High-spin Mn4 and Mn10 molecules: large spin changes with structure in mixed-valence MnII4MnIII6 clusters with azide and alkoxide-based ligands.

The use has been explored of both azide (N3-) and alkoxide-containing groups such as the anions of 2-(hydroxymethyl)pyridine (hmpH), 2,6-pyridinedimethanol (pdmH2), 1,1,1-tris(hydroxymethyl)ethane (thmeH3) and triethanolamine (teaH3) in Mn cluster chemistry.
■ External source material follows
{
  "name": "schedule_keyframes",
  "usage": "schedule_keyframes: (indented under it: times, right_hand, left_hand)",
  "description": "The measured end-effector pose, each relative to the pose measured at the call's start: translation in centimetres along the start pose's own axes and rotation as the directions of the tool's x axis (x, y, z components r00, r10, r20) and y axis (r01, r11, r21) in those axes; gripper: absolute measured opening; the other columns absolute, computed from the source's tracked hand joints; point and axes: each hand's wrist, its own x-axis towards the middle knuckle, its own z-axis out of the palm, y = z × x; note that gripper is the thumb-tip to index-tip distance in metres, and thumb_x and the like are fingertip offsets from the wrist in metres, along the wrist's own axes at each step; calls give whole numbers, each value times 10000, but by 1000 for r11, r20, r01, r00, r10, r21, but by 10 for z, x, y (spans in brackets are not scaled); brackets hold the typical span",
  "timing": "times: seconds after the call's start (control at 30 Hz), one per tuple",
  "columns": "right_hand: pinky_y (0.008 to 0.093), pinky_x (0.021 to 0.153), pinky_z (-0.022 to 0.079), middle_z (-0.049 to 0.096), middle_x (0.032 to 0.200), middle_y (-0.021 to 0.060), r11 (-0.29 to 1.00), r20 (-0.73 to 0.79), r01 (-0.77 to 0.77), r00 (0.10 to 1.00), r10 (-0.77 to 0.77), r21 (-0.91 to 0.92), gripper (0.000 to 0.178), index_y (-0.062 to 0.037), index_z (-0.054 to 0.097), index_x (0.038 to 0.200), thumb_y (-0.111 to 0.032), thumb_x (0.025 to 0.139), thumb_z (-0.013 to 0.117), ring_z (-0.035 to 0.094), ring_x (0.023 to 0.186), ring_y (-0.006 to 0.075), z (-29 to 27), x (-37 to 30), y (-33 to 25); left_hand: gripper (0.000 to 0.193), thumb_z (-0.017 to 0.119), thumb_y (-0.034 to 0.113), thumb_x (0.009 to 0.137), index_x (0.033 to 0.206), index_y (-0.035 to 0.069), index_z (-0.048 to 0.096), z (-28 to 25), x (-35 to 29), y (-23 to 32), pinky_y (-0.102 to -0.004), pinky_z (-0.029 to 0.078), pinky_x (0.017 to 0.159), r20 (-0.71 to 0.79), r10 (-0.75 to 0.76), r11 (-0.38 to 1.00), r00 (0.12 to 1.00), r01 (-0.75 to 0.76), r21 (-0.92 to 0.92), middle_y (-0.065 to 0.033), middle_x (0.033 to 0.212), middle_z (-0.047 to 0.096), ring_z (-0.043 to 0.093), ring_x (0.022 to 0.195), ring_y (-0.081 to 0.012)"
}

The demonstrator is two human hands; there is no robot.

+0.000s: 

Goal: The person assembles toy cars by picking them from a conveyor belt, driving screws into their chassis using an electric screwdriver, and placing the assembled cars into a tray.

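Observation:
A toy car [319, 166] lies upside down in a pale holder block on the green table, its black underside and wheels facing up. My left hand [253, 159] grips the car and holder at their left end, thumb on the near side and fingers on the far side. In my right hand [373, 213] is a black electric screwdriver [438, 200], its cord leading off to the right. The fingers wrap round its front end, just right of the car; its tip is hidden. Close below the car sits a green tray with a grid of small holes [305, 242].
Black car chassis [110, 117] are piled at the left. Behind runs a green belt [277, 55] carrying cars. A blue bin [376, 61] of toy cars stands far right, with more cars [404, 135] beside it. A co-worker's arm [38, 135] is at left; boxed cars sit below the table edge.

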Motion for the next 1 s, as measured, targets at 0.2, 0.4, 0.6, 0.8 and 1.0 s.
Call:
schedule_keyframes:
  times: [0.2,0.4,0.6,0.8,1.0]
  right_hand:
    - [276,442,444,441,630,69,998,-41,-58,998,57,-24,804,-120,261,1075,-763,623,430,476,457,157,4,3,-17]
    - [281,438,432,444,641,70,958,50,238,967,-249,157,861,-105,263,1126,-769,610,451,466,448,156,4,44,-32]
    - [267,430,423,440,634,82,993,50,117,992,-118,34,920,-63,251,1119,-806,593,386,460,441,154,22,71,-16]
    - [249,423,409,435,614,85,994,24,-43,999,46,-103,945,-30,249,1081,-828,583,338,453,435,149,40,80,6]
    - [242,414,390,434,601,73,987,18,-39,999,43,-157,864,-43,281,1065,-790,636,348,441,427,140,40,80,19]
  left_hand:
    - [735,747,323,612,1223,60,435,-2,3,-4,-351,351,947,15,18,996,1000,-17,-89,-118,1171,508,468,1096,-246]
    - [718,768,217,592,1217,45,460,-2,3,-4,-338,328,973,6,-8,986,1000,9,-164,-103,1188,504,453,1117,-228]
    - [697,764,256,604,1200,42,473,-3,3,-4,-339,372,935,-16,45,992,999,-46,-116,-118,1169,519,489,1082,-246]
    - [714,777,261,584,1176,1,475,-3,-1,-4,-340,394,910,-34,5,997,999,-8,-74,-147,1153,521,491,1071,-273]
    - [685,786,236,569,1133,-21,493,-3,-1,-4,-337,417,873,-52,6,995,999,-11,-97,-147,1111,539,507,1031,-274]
The 1:1:1:1 reactions of hmpH, NaN3 and NEt3 with Mn(ClO4)(2).6H 2O or Mn(NO3)2.H2O in MeCN/MeOH afford MnII4MnIII6O4(N3)4(hmp)122 [X=ClO4- (1), N3- (2)]. The [Mn10(mu4-O) 4(mu3-N3)4]14+ core of the cation has a tetra-face-capped octahedral topology, with a central MnIII6 octahedron, whose eight faces are bridged by four mu 3-N3- and four mu 4-O2- ions, the latter also bridging to four extrinsic MnII atoms. The core has Td symmetry, but the complete [MnII4MnIII6O4(N3)4(hmp)12]2+ cation has rare T symmetry, which is crystallographically imposed. A similar reaction of Mn(ClO4) (2).6H2O with one equiv each of NaN3, thmeH3, pdmH2, and NEt3 in MeCN/MeOH led to [MnII4MnIII6O2(N3)6(pdmH)4(thme)4] (3). Complex 3 is at the same oxidation level as 1/2 but its core is structurally different, consisting of two edge-fused [MnII2MnIII4(mu4-O)]14+ octahedra. Replacement of thmeH3 with teaH3 in this reaction gave instead [MnII2MnIII2(N3)4(pdmH)2(teaH)2] (4), containing a planar Mn 4 rhombus. Variable-temperature, solid-state dc and ac magnetization studies were carried out on 1-4 in the 5.0-300 K range. Complexes 1 and 2 are completely ferromagnetically coupled with a resulting S=22 ground state, one of the highest yet reported. Fits of dc magnetization vs field (H) and temperature (T) data by matrix diagonalization gave S=22, g=2.00, and D approximately 0.0 cm(-1) (D is the axial zero-field splitting parameter). In contrast, the data for 3 revealed dominant antiferromagnetic interactions and a resulting S=0 ground state. Complex 4 contains weakly ferromagnetically coupled Mn atoms, leading to an S=9 ground-state and low-lying excited states, and exhibits out-of-phase ac susceptibility signals characteristic of a single-molecule magnet. Theoretical values of the exchange constants in 1 obtained with density functional theory and ZILSH calculations were in good agreement with experimental values. The combined work demonstrates the synthetic usefulness of alcohol-based chelates and azido ligands when used together, and the synthesis in the present work of two "isomeric" MnIII6MnII4 cores that differ in spin by a remarkable 22 units.